Todos os dados de backup são armazenados em buckets de armazenamento dedicados e isolados, com credenciais de escopo específico para cada instância, garantindo que os dados de backup permaneçam seguros e acessíveis apenas a sistemas autorizados.

<Info>
  A criptografia em repouso é habilitada por padrão para todas as instâncias do Managed Postgres e não pode ser desabilitada. Nenhuma configuração adicional é necessária.
</Info>

<div id="encryption-in-transit">
  ### Criptografia em trânsito
</div>

Todas as conexões de rede com o Managed Postgres são protegidas com TLS (Transport Layer Security) para proteger os dados durante o tráfego entre suas aplicações e o banco de dados.

<div id="tls-ssl">
  #### Configuração de TLS/SSL
</div>

Por padrão, as conexões usam criptografia TLS sem verificação de certificado. Para workloads de produção, recomendamos usar TLS com verificação para garantir que você esteja se comunicando com o servidor correto.

Para mais detalhes sobre a configuração de TLS e as opções de conexão, consulte a página [Conexão](/pt-BR/products/managed-postgres/connection#tls).

<div id="private-link">
  ## Private Link
</div>

O Private Link permite conectividade privada entre sua instância do Managed Postgres e sua Virtual Private Cloud (VPC), sem expor o tráfego à internet pública. Isso oferece uma camada adicional de isolamento e segurança de rede.

<Info>
  **Configuração manual necessária**

  O suporte a Private Link está disponível, mas requer configuração manual pelo suporte do ClickHouse. Esse recurso é ideal para clientes Enterprise com requisitos rigorosos de isolamento de rede.
</Info>

<div id="requesting-private-link">
  ### Solicitando a configuração do Private Link
</div>

Para habilitar o Private Link para sua instância de Managed Postgres:

1. **Entre em contato com o suporte do ClickHouse** criando um ticket de suporte

2. **Forneça as seguintes informações**:
   * Seu Organization ID do ClickHouse
   * ID/hostname do serviço Postgres
   * IDs/ARNs da conta AWS à qual você deseja conectar o Private Link
     * (Opcional) Quaisquer regiões, além da região da instância do Postgres, das quais você deseja se conectar

3. **O suporte do ClickHouse irá**:
   * Provisionar o endpoint do Private Link no lado do Managed Postgres
   * Fornecer os detalhes de conexão do endpoint, que você poderá usar para criar uma interface de endpoint.

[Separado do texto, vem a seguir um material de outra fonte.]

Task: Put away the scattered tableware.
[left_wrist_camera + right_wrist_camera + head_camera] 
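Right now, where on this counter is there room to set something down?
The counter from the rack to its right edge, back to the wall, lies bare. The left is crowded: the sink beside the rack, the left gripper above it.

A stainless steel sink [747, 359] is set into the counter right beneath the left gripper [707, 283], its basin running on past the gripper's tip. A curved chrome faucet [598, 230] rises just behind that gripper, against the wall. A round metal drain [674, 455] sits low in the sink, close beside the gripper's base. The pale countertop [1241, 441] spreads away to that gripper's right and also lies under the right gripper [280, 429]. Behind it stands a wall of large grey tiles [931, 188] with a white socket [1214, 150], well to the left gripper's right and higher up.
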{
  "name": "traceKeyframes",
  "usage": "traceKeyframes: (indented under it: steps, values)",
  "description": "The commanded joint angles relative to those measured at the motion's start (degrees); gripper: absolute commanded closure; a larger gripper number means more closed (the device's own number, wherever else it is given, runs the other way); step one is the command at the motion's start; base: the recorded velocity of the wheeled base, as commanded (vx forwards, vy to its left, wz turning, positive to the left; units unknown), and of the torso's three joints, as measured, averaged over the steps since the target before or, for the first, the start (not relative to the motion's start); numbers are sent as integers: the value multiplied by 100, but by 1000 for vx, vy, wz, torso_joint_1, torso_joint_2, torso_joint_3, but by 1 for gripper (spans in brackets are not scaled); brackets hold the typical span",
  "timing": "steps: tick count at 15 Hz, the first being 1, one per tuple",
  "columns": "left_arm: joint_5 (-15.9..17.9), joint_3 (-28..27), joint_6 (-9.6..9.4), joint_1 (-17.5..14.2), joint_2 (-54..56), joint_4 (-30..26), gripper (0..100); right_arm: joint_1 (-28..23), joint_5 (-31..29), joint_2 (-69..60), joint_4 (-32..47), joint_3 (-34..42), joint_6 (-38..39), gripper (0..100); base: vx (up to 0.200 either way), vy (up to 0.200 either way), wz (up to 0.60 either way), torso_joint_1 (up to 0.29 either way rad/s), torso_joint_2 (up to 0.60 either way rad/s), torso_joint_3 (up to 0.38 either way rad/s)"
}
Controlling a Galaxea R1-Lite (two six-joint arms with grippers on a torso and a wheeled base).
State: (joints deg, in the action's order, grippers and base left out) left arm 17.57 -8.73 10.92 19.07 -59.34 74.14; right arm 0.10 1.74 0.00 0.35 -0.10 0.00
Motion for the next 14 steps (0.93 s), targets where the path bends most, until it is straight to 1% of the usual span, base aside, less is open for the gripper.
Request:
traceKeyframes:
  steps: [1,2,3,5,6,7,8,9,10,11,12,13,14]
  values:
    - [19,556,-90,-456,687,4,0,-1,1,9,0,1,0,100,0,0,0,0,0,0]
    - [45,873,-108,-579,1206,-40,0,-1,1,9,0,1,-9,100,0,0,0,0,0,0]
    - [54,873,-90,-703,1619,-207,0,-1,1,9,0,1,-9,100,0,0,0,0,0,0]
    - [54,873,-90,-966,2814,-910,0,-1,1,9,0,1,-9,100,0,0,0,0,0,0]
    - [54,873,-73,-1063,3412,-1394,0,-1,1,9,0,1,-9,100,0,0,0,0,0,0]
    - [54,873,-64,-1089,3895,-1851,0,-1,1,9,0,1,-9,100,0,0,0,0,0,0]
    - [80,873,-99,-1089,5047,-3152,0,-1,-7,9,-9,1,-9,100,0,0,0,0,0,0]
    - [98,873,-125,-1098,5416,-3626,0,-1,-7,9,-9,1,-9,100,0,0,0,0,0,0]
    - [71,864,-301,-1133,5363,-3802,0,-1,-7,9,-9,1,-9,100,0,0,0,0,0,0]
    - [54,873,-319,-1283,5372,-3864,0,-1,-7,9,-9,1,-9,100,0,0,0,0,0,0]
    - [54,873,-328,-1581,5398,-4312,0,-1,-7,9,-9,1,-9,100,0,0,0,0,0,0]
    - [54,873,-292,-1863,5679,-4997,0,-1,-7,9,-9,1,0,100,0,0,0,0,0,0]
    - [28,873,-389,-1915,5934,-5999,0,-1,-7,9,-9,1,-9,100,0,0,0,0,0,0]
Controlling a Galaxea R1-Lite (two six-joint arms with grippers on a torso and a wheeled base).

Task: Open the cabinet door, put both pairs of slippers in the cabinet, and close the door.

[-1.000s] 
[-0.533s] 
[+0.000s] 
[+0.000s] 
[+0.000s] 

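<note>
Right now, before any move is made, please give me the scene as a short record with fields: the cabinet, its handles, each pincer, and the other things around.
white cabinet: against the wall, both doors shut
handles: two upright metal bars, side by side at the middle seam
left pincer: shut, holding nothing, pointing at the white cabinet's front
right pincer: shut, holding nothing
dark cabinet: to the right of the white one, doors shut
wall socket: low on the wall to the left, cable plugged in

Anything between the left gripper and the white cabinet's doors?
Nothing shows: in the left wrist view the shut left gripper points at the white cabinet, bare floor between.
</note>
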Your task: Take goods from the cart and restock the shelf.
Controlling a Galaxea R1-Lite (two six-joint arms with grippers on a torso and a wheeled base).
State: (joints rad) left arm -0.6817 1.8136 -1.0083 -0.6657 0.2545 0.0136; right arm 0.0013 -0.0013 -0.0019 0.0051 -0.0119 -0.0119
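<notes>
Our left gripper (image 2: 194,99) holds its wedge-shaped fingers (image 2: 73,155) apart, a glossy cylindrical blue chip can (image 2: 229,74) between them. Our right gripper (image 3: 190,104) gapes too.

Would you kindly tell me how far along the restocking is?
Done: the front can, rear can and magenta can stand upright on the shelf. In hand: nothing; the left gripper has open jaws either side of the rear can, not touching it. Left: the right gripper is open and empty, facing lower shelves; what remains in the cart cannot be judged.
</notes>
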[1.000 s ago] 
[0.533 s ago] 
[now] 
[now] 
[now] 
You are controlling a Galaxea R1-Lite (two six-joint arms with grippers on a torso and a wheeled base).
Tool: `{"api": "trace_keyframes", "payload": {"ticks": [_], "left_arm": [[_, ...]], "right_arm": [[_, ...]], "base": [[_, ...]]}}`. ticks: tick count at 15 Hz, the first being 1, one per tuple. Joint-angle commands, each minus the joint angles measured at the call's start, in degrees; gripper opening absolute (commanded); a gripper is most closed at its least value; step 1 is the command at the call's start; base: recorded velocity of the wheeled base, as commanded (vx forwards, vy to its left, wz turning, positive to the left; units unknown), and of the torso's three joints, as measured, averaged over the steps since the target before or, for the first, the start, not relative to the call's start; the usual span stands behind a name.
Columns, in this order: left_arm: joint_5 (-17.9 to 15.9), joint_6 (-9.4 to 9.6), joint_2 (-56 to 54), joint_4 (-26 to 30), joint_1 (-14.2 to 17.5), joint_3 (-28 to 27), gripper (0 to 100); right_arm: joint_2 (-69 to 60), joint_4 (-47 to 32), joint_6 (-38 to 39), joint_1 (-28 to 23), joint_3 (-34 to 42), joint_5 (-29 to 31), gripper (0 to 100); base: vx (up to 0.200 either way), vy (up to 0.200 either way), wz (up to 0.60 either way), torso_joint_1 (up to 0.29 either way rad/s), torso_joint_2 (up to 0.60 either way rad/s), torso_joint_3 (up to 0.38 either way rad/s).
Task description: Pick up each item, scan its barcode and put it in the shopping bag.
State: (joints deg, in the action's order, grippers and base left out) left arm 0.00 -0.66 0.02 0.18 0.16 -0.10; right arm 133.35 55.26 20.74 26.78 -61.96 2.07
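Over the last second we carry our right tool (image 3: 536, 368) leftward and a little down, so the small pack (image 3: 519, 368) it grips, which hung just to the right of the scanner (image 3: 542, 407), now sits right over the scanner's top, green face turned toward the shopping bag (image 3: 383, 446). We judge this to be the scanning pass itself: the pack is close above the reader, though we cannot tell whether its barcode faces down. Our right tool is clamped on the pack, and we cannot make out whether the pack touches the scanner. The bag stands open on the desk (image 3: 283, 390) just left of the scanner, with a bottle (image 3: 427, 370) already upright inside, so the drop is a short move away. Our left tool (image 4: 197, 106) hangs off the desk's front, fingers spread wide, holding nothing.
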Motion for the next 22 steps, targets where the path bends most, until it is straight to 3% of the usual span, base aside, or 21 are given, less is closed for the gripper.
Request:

4. **Configure seu Private Link**:
   * Crie o Private Link acessando a interface de endpoint nas configurações da AWS e usando a configuração fornecida pelo suporte do ClickHouse.
   * Quando seu Private Link estiver no estado "Available", você poderá se conectar a ele usando o nome DNS privado fornecido na UI da AWS.

<div id="backup-retention">
  ## Retenção de backups
</div>

O Managed Postgres faz backup automático dos seus dados para protegê-los contra exclusão acidental, corrupção ou outros cenários de perda de dados.

<div id="retention-policy">
  ### Política de retenção
</div>

* **Período de retenção padrão**: 7 dias
* **Frequência de backup**: backups completos diários + arquivamento contínuo de WAL (a cada 60 segundos ou 16 MB, o que ocorrer primeiro)
* **Granularidade de recuperação**: recuperação pontual para qualquer momento dentro da janela de retenção

<div id="backup-security">
  ### Segurança dos backups
</div>

Os backups são armazenados com as mesmas garantias de segurança dos seus dados principais:

* **Criptografia em repouso** no armazenamento de objetos
* **Buckets de armazenamento isolados** por instância, com credenciais de escopo restrito
* **Controle de acesso** limitado à instância do Postgres vinculada ao backup.

Para mais detalhes sobre estratégias de backup e recuperação pontual, consulte a página [Backup e restauração](/pt-BR/products/managed-postgres/backup-and-restore).